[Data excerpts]
* * * * * * * * *
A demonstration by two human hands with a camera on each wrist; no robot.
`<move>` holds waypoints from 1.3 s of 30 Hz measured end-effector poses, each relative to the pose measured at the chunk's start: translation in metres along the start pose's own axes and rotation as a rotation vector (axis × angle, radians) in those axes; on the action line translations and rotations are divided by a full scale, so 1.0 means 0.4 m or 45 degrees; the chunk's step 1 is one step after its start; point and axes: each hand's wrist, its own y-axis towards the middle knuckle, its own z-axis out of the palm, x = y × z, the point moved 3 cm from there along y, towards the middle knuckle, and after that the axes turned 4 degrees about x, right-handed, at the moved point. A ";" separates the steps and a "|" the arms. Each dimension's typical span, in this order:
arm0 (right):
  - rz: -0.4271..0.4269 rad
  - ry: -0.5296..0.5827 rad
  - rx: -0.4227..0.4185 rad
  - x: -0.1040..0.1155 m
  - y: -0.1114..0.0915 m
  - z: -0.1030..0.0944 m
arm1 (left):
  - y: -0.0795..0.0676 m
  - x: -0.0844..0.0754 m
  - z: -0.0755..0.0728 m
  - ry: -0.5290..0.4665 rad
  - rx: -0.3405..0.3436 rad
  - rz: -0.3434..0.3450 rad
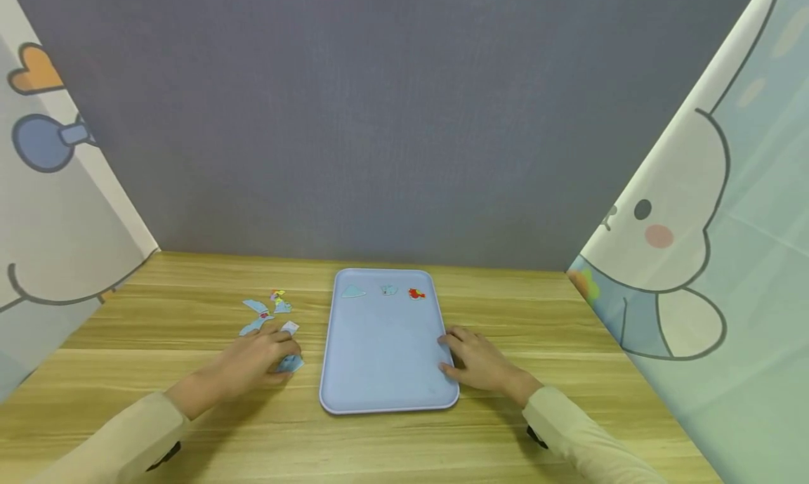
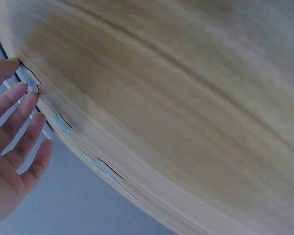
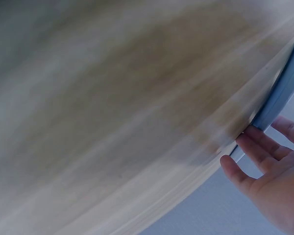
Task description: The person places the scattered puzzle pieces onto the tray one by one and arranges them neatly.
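My left hand (image 1: 262,355) is on the table left of the tray. Its thumb and fingers pinch a flat light-blue puzzle piece (image 1: 291,363) by its edges, seen in the left wrist view as a blue piece (image 2: 28,78) between the fingertips. Just beyond the knuckles lies a pale piece (image 1: 290,327). My right hand (image 1: 483,361) rests at the right rim of the pale blue tray (image 1: 385,357), fingers loosely bent. In the right wrist view, fingertips of the right hand (image 3: 272,166) touch near the tray's edge (image 3: 279,93).
Along the tray's far end lie a light-blue triangular piece (image 1: 353,291), a small patterned blue piece (image 1: 388,289) and a red piece (image 1: 416,294). More irregular pieces (image 1: 255,306) lie beyond the left hand. A grey panel (image 1: 366,119) stands behind the wooden table (image 1: 253,435).
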 end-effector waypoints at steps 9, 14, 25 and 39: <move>-0.023 0.006 -0.021 0.002 0.001 0.001 | 0.005 0.002 0.006 -0.079 0.031 -0.031; -0.009 0.013 -0.005 0.000 0.001 0.000 | 0.009 0.004 0.004 -0.101 0.053 -0.023; -0.020 0.000 -0.006 -0.001 0.001 0.001 | 0.015 0.008 0.006 -0.135 0.057 0.011; -0.004 0.002 0.006 -0.002 0.000 0.002 | 0.054 0.028 -0.009 -0.139 -0.087 0.057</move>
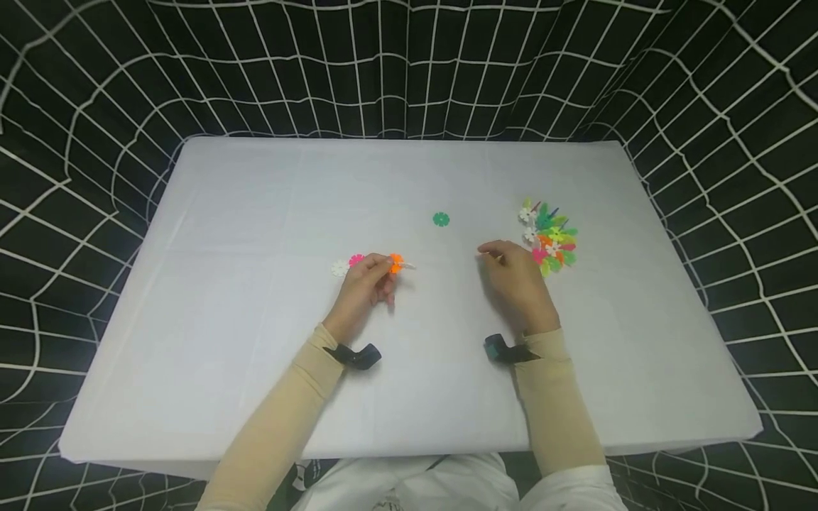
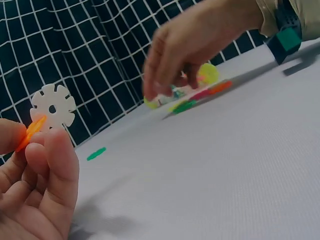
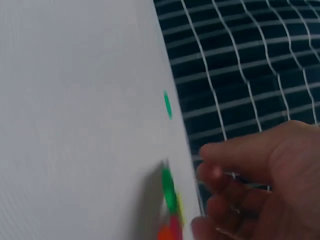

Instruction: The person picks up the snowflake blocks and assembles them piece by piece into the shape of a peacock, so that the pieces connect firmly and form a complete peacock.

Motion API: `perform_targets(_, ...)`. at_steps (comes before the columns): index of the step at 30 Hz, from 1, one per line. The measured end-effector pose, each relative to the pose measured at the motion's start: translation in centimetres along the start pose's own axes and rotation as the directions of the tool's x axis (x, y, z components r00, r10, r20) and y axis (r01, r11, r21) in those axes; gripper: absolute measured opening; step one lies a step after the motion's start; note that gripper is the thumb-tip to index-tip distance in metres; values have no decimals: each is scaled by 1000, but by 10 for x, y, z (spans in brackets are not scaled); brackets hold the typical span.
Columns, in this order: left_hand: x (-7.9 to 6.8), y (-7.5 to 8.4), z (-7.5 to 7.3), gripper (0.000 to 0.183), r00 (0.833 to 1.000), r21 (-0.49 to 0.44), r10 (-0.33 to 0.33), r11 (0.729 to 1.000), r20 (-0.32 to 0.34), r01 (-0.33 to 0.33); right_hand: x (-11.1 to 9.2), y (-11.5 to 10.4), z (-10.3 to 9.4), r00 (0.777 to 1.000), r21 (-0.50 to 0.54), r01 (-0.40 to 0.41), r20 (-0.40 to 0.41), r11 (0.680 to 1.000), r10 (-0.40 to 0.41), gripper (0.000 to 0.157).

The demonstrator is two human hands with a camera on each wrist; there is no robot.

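My left hand [image 1: 367, 280] pinches an orange notched plastic disc [image 1: 396, 263] between thumb and fingers. A white notched disc [image 2: 53, 107] is joined edge-on to the orange one, as the left wrist view shows. Just beyond the left hand, a pink disc [image 1: 356, 260] and another white disc [image 1: 340, 269] show, partly covered by the hand. My right hand [image 1: 514, 277] hovers over the table beside a pile of mixed discs [image 1: 554, 238], its fingers loosely bent with nothing visible between them. In the right wrist view, the fingers [image 3: 235, 155] lie near the pile's edge.
A single green disc [image 1: 441, 219] lies flat on the white table [image 1: 287, 191], beyond and between the hands. Dark cloth with a white net [image 1: 409, 71] surrounds the table's back and sides. Each wrist wears a dark camera mount [image 1: 358, 356].
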State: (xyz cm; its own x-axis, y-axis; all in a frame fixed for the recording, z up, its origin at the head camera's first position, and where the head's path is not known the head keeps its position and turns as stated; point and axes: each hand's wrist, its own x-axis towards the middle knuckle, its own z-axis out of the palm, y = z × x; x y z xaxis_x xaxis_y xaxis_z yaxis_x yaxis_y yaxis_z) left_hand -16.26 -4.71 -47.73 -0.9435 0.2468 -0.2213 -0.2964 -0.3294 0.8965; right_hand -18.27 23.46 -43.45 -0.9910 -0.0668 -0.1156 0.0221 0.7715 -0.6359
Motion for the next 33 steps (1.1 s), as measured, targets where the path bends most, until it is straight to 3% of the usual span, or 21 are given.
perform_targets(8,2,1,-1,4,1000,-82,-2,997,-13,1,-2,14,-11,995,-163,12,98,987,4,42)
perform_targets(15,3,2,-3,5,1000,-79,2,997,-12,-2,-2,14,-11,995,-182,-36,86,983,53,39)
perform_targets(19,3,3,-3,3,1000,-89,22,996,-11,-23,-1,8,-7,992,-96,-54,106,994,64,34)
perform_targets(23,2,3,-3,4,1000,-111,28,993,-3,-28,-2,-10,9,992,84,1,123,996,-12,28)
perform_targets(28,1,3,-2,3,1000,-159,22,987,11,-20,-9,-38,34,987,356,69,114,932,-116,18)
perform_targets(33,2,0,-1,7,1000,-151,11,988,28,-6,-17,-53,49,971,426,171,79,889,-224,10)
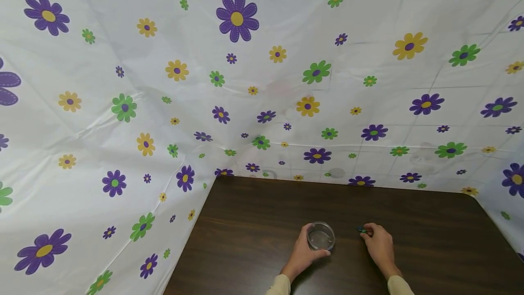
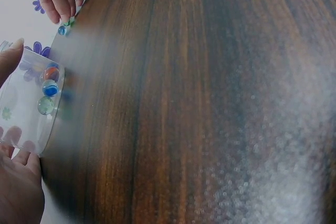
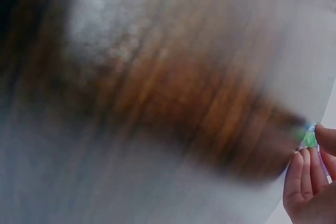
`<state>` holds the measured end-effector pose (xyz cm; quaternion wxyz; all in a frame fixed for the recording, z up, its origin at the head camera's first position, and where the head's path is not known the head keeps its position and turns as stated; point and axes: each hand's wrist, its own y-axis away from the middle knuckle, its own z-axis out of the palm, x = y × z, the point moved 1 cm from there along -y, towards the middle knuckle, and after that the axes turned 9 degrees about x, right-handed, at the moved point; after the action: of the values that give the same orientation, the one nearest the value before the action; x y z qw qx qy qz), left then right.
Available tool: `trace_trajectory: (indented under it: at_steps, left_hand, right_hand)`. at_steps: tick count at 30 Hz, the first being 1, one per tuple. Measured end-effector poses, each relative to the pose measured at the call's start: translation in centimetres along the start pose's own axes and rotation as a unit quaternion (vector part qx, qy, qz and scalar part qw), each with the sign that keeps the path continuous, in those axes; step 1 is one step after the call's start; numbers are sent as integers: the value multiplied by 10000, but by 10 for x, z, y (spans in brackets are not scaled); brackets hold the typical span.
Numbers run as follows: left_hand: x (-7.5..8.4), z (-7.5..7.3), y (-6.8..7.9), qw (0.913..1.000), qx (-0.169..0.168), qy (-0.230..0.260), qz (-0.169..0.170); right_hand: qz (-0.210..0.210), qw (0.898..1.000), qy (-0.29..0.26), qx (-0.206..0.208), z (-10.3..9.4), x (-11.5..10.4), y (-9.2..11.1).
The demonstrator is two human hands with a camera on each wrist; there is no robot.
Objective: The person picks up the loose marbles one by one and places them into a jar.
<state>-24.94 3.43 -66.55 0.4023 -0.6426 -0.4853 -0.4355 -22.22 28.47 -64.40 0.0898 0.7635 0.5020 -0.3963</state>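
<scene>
My left hand (image 1: 303,254) grips a clear round plastic container (image 2: 31,124), thumb on one side and fingers on the other. Through its wall, the left wrist view shows an orange marble (image 2: 51,73), a blue marble (image 2: 50,88) and a pale green marble (image 2: 45,105) inside. To the right of the container, my right hand (image 1: 380,244) pinches a green glass marble (image 3: 310,139) between thumb and fingertips. A small blue marble (image 2: 62,30) sits right at those fingertips. The fingers partly hide both marbles there.
Both hands work over a dark brown wood-grain table (image 1: 254,222). White sheeting (image 1: 262,76) with purple, yellow and green flowers hangs behind it and along its sides. The table's back edge meets this sheeting.
</scene>
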Motion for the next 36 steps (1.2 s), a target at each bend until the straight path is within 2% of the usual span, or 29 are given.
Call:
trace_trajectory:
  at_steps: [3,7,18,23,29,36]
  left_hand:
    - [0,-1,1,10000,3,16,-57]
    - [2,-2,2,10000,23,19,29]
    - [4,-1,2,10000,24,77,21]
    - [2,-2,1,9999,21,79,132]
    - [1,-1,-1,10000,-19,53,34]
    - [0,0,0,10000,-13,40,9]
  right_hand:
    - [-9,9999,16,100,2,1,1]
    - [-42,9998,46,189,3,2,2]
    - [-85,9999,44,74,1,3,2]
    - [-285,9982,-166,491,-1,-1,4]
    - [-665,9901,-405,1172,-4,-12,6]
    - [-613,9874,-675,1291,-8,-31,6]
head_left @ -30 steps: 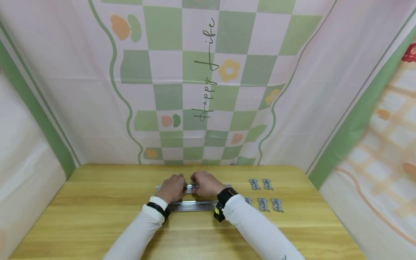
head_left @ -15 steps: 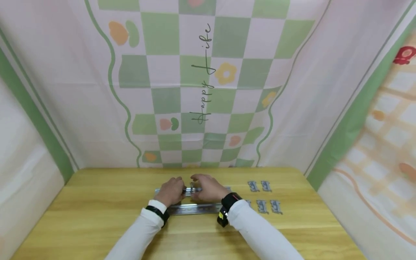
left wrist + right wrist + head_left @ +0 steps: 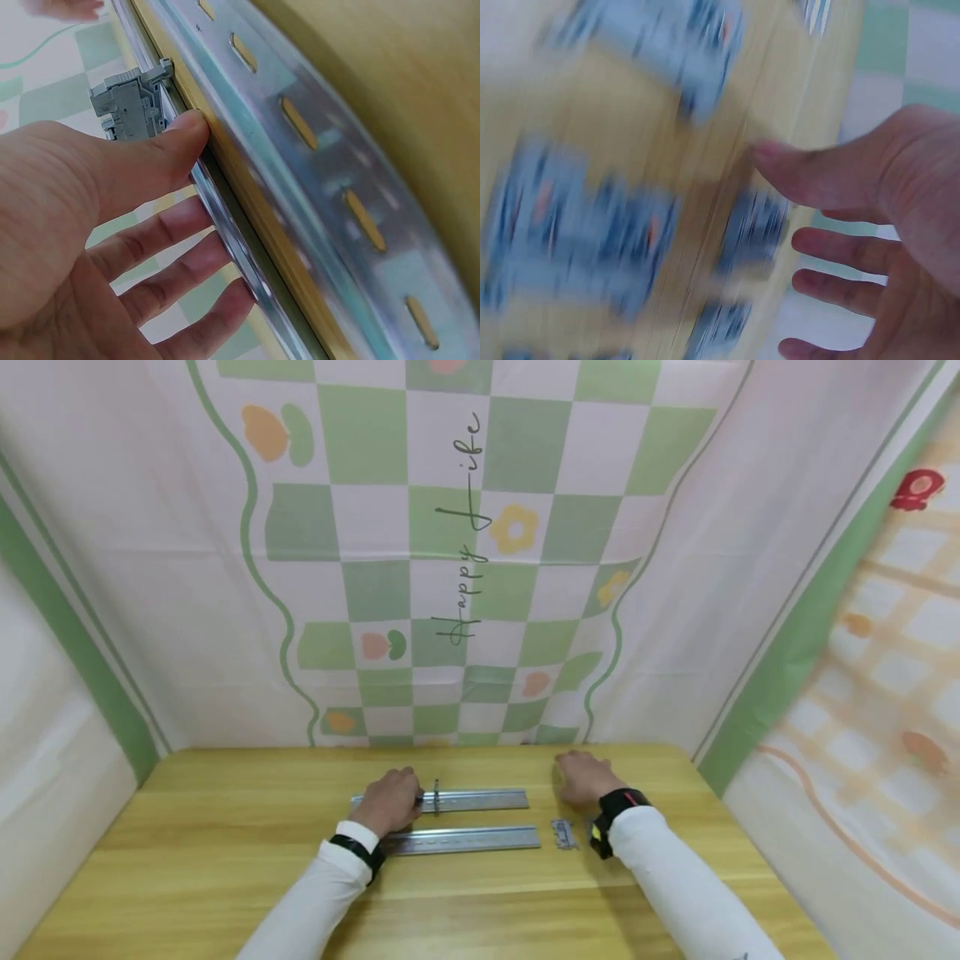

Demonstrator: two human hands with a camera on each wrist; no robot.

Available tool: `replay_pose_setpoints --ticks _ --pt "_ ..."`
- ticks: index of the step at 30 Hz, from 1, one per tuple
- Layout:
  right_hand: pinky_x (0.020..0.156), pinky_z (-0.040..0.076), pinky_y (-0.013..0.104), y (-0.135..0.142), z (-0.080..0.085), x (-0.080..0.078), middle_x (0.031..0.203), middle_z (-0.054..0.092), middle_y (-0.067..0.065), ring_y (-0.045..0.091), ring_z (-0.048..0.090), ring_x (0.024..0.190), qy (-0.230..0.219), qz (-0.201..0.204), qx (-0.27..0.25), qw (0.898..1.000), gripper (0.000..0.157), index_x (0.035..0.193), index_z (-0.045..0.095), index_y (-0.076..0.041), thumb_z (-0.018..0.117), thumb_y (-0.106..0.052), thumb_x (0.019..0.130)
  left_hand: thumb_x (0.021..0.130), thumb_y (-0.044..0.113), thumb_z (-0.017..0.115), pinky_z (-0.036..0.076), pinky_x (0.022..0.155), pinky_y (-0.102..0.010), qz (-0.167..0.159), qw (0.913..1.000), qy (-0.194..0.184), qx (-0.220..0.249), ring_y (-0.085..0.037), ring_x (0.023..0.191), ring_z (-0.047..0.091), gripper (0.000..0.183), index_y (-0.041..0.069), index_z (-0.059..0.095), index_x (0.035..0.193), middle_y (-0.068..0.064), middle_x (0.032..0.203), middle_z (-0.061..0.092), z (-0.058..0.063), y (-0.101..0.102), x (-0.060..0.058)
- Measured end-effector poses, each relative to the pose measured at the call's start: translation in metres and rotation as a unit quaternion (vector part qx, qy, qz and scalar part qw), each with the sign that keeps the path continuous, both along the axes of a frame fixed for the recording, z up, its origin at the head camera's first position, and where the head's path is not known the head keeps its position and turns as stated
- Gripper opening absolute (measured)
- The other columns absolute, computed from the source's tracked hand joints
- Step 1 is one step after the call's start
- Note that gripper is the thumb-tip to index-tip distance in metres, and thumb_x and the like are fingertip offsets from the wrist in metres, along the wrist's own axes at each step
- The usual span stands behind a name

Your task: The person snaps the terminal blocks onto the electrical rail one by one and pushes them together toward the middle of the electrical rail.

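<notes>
While my left hand (image 3: 390, 803) is pinching the far DIN rail (image 3: 483, 799) toward its left end, thumb on one side and fingers along the other, my right hand (image 3: 587, 778) is grasping nothing, hovering over the counter (image 3: 225, 877) beyond the rails' right ends with thumb and fingers standing apart. A mounted grey terminal block (image 3: 131, 109) is standing upright on the far rail, just right of my left hand; I cannot tell how firmly it is sitting there. Closer to me, the near DIN rail (image 3: 472, 839) is lying parallel to the far one, its slots showing. A loose terminal block (image 3: 563, 834) is lying just beside its right end. More terminal blocks (image 3: 577, 232) are lying spread about near my right hand, all blurring; whether my fingertips are touching any, I cannot tell. Black bands (image 3: 630, 797) are circling my wrists at the white sleeves (image 3: 678, 877). Behind the counter, a green-and-white checked cloth (image 3: 450, 527) is hanging.
</notes>
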State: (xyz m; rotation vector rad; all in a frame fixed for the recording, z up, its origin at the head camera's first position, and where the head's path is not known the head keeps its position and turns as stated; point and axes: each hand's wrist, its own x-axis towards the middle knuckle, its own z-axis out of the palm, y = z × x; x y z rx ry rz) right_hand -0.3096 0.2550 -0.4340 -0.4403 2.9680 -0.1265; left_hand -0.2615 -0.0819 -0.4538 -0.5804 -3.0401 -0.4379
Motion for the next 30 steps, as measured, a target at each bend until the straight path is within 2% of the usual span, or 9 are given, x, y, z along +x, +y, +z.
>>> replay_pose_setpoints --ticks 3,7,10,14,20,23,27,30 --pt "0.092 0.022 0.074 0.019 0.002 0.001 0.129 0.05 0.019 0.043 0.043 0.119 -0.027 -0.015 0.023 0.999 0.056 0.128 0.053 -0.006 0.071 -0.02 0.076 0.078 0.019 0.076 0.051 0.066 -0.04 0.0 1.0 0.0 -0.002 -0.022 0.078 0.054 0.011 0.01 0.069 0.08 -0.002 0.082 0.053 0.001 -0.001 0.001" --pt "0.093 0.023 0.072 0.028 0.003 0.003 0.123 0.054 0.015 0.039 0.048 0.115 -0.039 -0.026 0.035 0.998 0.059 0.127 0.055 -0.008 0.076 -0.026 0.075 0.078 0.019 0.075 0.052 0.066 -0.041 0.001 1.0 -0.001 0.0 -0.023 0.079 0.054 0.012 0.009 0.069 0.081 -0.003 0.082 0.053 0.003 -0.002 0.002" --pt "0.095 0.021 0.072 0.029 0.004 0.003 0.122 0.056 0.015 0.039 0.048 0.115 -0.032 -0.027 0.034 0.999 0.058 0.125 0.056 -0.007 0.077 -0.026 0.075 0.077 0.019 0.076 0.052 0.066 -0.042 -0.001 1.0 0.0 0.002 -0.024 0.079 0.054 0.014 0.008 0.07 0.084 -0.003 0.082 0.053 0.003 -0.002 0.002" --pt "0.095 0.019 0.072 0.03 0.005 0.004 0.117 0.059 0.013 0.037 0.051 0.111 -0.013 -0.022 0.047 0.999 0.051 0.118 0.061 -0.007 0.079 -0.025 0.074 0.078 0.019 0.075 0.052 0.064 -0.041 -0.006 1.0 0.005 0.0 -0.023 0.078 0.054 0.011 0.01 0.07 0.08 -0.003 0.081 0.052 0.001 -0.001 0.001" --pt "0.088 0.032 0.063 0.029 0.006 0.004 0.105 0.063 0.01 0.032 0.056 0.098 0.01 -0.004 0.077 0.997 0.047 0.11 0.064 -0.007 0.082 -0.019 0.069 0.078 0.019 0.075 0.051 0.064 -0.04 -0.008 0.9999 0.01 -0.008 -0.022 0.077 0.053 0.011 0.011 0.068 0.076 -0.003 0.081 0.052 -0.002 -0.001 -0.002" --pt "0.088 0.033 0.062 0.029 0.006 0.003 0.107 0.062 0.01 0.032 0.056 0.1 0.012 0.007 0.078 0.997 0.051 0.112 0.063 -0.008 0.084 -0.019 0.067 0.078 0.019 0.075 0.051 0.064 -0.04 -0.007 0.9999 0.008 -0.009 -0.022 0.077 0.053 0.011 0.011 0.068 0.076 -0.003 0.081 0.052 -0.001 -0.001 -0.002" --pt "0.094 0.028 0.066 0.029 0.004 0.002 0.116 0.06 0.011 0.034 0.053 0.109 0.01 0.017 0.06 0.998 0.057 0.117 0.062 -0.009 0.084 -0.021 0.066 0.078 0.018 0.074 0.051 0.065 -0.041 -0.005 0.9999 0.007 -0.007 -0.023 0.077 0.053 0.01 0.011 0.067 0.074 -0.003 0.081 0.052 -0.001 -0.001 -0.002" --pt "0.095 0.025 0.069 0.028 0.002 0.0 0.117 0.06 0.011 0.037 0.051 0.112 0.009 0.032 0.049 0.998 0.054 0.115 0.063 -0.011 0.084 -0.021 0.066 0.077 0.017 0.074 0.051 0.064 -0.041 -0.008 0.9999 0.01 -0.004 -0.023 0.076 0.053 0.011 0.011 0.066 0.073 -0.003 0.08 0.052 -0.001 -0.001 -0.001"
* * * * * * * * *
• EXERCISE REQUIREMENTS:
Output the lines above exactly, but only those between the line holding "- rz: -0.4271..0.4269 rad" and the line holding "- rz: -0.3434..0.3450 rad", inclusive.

• THE ANSWER:
  - rz: -0.4271..0.4269 rad
  - ry: -0.5296..0.5827 rad
  - rx: -0.4227..0.4185 rad
  - x: -0.1040..0.1155 m
  - y: -0.1114..0.0915 m
  - z: -0.1030..0.0944 m
arm1 (left):
  - y: -0.0795..0.0676 m
  - x: -0.0844..0.0754 m
  - z: -0.0755..0.0728 m
  - ry: -0.5290..0.4665 rad
  - rx: -0.3405..0.3436 rad
  - rz: -0.3434..0.3450 rad

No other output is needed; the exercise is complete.